Step into the world of chillout pioneer Morris Gould aka Mixmaster Morris aka Irresistible Force.
“The sampler changed my life,” the British DJ and producer Mixmaster Morris told Mixmag in a 1992 feature alongside his friend Aphex Twin. “This was the mid-80s and at that point the only people who had samplers were Peter Gabriel and Sting because they cost £100,000. Suddenly you could get this kit for the Sinclair Spectrum or the Commodore 64. I blagged one pretending I was going to review it and became increasingly obsessed,” he said.
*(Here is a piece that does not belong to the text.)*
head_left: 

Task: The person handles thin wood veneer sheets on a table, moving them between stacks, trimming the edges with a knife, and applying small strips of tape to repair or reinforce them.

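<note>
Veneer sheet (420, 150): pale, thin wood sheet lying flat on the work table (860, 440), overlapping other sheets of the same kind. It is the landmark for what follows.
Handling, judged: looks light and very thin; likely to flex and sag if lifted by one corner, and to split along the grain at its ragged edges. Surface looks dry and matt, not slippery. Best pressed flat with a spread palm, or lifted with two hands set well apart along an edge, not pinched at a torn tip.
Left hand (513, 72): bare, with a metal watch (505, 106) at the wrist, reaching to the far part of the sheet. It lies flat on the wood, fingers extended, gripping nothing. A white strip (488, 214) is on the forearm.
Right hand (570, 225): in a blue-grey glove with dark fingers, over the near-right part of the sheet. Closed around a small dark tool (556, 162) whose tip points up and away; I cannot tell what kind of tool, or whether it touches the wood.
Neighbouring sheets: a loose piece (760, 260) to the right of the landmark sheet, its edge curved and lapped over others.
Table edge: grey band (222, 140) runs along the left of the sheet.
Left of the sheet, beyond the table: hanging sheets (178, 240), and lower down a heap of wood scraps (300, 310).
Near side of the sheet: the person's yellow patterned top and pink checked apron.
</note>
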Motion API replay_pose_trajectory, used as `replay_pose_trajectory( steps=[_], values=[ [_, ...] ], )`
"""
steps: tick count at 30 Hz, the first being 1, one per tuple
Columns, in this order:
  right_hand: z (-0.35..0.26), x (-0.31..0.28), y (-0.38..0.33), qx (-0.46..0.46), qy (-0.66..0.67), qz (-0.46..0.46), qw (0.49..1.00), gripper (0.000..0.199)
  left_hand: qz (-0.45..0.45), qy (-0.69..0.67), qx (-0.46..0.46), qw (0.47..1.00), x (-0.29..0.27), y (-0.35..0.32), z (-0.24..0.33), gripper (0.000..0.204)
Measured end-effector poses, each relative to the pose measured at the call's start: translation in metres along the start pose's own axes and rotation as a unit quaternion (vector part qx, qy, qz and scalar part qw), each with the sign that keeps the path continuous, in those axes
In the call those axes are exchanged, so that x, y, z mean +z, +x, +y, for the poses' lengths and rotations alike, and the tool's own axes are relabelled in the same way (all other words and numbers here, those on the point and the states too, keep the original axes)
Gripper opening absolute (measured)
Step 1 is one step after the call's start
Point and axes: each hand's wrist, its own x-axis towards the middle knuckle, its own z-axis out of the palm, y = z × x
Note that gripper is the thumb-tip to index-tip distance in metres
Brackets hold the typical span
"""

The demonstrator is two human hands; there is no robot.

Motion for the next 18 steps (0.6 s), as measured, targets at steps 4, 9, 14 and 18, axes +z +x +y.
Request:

“I knew this technology was going to change the face of music forever. I vowed to do a record where the sampling was upfront. I vowed to become the Jimi Hendrix of sampling.”
More than three decades later, the artist born Morris Gould’s discography and DJ sets offer the exquisite evidence of that obsession. Despite the desire for Hendrix-style showmanship, he was an early proponent of gentler, ambient-inspired house, techno and early synth records as a foil to the loud, speedy tracks driving the main sound systems at early 1990s British raves. Taken as a whole, Morris’ work as Irresistible Force and with collaborators including Spacetime Continuum’s Jonah Sharp and Japanese legend Haruomi Hosono sounds as innovative and bumping as when it was released.
Take this track from 1991: Irresistible Force, Space Is The Place (Intergalactic Ambient Mix).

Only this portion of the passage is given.